* [Work to complete]: The word "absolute" occurs in some lines of the listing. Copy those lines.

* [Supplied information]:
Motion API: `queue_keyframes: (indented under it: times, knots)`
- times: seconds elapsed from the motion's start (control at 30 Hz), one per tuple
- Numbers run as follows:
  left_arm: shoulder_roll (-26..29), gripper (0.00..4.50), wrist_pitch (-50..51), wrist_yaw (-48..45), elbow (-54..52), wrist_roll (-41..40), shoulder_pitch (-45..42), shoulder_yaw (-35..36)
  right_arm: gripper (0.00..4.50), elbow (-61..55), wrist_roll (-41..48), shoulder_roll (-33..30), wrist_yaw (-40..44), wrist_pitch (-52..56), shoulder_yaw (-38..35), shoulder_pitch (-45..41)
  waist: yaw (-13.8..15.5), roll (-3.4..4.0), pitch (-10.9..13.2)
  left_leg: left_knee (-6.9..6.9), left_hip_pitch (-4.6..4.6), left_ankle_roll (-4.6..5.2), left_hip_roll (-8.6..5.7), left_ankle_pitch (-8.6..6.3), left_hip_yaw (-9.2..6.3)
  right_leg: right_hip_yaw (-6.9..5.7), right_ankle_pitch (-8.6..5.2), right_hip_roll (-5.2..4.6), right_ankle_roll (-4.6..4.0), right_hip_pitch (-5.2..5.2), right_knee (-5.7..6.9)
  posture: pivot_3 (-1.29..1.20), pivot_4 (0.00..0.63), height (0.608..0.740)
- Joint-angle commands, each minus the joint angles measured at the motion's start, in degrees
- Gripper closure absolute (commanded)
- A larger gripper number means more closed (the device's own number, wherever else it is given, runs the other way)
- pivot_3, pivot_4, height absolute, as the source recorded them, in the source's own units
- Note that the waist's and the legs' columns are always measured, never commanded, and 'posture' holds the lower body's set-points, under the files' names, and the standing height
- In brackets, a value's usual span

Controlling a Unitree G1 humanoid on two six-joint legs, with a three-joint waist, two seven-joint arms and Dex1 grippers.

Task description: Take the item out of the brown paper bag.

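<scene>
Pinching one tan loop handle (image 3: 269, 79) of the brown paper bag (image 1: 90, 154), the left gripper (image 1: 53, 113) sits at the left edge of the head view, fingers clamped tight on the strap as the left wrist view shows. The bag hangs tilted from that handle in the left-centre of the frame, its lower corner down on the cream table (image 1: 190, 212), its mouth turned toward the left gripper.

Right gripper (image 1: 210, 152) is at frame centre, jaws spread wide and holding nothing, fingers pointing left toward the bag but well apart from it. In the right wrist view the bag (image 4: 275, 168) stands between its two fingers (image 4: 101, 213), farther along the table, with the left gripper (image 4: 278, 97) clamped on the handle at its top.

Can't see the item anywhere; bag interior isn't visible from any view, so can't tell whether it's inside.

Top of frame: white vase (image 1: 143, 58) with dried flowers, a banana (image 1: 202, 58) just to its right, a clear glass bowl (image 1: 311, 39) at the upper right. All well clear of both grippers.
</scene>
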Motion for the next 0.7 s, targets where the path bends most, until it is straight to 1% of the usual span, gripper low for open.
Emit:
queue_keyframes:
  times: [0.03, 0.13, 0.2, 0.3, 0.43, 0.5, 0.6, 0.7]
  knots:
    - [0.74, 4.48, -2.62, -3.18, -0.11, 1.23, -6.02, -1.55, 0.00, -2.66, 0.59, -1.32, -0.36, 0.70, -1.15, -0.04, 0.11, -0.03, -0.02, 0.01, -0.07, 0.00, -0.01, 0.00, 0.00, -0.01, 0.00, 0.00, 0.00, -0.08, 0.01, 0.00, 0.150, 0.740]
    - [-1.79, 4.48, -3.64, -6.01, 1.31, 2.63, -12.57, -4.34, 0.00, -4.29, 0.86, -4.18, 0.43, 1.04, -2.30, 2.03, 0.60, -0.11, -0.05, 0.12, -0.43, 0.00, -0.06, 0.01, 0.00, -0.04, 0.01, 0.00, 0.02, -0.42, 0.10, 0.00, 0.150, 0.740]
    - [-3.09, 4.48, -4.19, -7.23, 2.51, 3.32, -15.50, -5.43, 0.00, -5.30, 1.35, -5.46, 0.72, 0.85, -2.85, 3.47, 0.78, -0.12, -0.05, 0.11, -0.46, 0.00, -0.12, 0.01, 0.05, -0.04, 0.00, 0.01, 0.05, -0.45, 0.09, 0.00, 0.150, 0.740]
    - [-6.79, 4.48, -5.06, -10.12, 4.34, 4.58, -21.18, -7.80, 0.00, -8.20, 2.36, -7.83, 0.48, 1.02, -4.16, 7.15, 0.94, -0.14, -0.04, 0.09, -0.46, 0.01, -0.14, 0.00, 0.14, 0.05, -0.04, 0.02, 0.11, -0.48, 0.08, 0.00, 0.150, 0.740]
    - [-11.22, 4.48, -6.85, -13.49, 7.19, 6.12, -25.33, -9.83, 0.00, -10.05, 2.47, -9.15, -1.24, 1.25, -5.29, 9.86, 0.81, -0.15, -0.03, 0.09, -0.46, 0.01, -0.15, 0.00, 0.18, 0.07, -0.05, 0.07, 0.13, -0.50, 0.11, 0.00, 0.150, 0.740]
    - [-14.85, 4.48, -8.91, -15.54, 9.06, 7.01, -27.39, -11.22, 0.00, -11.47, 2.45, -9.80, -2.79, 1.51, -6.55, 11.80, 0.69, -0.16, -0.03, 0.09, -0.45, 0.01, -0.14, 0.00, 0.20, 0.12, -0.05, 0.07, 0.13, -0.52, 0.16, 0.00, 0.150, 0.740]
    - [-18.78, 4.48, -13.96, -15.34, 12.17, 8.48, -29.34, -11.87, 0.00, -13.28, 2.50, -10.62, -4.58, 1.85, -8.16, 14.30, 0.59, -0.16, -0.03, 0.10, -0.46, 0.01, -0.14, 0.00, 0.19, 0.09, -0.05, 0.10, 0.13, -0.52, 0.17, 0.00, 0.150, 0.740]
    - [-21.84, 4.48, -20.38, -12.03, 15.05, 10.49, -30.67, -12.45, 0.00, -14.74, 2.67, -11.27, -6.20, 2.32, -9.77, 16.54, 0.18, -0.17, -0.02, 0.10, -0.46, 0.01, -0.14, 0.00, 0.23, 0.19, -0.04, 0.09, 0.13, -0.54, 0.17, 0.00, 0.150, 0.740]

* [Answer for the task]:
- Gripper closure absolute (commanded)
- pivot_3, pivot_4, height absolute, as the source recorded them, in the source's own units

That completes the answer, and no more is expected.